→ DATA SHOWN:
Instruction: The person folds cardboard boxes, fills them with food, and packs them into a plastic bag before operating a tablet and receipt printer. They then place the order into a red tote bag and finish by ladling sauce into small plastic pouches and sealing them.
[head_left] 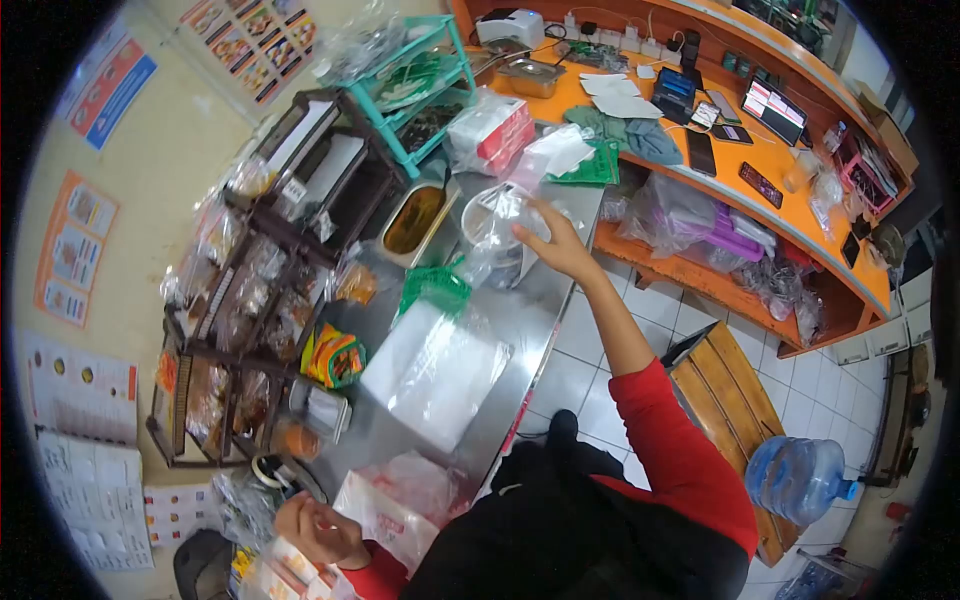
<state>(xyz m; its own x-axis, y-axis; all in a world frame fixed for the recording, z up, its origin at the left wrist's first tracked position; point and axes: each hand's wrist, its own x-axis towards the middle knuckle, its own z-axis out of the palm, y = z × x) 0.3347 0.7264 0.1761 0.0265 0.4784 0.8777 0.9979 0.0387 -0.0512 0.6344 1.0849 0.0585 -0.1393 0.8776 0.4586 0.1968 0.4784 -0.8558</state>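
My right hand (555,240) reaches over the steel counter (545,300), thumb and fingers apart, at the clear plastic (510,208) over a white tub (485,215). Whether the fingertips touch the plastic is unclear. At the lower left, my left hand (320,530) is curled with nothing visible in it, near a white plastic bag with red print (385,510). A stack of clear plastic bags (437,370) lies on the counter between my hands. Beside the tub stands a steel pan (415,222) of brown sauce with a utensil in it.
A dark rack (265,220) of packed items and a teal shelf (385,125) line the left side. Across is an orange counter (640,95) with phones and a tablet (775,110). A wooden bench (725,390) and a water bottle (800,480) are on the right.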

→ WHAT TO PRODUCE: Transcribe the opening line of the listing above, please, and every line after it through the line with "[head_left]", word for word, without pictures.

→ ANSWER FOR THIS EXERCISE:
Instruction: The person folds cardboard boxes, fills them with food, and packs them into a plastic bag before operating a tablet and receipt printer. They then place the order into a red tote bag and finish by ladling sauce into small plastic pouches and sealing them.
[head_left] 

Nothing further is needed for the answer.